Your assignment: Could you return the lines below exactly, from the first line up to and including the line that holds "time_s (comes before"?

Collected data:
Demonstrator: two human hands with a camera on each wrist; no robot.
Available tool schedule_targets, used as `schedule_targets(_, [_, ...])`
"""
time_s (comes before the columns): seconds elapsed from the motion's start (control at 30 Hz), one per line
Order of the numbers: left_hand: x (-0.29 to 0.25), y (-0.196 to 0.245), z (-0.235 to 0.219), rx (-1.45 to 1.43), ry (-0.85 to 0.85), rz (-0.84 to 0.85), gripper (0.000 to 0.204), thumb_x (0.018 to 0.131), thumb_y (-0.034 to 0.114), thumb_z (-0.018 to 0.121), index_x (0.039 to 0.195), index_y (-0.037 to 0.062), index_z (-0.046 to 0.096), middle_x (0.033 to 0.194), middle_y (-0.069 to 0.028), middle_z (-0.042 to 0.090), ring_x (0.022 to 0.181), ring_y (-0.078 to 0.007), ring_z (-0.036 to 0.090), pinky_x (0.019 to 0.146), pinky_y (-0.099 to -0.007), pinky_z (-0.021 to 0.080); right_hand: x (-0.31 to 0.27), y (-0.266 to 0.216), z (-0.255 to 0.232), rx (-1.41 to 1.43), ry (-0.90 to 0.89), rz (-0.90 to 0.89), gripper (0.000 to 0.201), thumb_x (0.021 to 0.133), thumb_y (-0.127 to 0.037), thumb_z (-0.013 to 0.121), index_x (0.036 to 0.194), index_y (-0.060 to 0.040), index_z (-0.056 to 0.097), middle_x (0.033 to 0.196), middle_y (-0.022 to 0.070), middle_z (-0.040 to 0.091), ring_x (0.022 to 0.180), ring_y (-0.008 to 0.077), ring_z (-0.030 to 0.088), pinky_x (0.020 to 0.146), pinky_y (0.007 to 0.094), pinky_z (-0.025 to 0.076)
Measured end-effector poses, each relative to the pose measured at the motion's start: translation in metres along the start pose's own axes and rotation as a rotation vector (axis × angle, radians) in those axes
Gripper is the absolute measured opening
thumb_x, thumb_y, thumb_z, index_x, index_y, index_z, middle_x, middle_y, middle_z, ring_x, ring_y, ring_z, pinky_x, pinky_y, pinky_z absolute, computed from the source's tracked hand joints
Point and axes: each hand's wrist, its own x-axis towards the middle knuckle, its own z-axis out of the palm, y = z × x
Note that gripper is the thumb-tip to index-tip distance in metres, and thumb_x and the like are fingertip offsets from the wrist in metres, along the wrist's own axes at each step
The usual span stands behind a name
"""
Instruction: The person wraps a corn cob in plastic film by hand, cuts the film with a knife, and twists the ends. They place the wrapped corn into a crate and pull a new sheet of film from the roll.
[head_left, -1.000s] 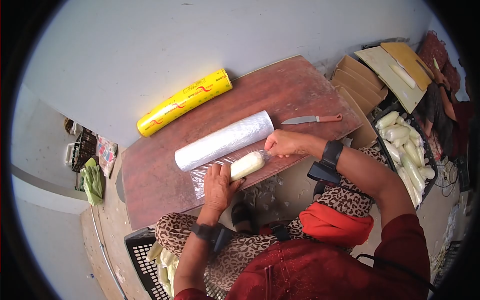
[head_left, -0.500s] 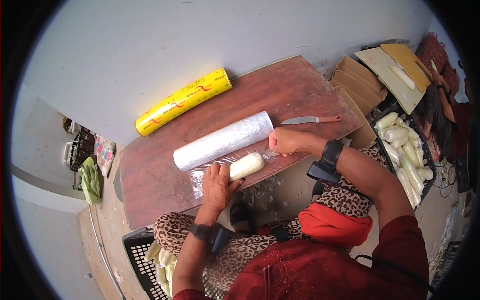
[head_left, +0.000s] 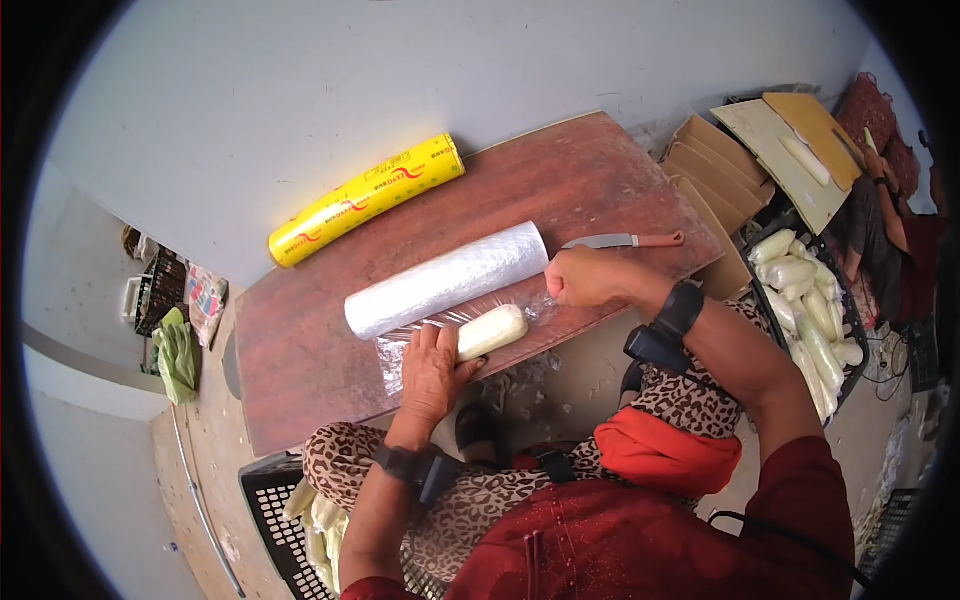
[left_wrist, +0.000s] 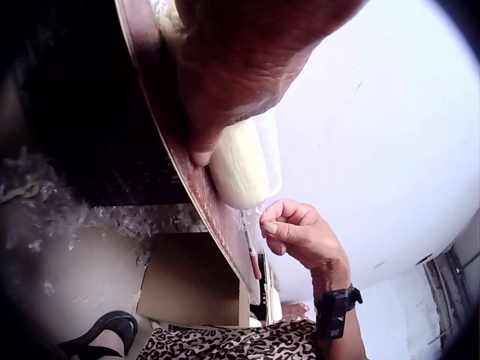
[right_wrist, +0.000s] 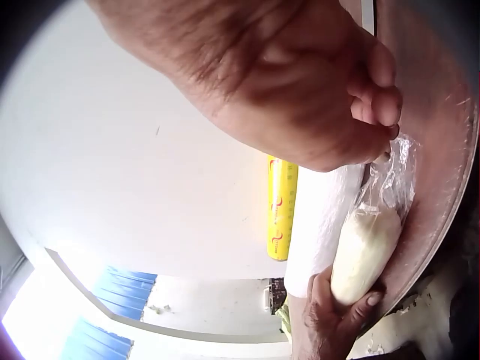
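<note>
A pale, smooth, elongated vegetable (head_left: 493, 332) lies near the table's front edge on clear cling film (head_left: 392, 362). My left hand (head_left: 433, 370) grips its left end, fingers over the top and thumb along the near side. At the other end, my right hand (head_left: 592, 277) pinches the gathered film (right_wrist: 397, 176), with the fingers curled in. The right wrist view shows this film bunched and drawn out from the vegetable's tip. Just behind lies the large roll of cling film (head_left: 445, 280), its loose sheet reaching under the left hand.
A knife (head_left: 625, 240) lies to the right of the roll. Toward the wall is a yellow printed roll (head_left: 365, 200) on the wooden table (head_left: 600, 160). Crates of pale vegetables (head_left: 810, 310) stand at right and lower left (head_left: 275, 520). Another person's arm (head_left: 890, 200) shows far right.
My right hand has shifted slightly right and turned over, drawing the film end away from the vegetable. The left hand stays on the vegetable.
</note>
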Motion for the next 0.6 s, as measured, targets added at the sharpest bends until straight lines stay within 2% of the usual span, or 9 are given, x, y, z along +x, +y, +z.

Response box:
Demonstrator: two human hands with a camera on each wrist; no robot.
Available tool schedule_targets, used as `schedule_targets(_, [_, ...])`
"""
time_s (comes before the columns): seconds elapsed from the motion's start (control at 30 Hz), one per line

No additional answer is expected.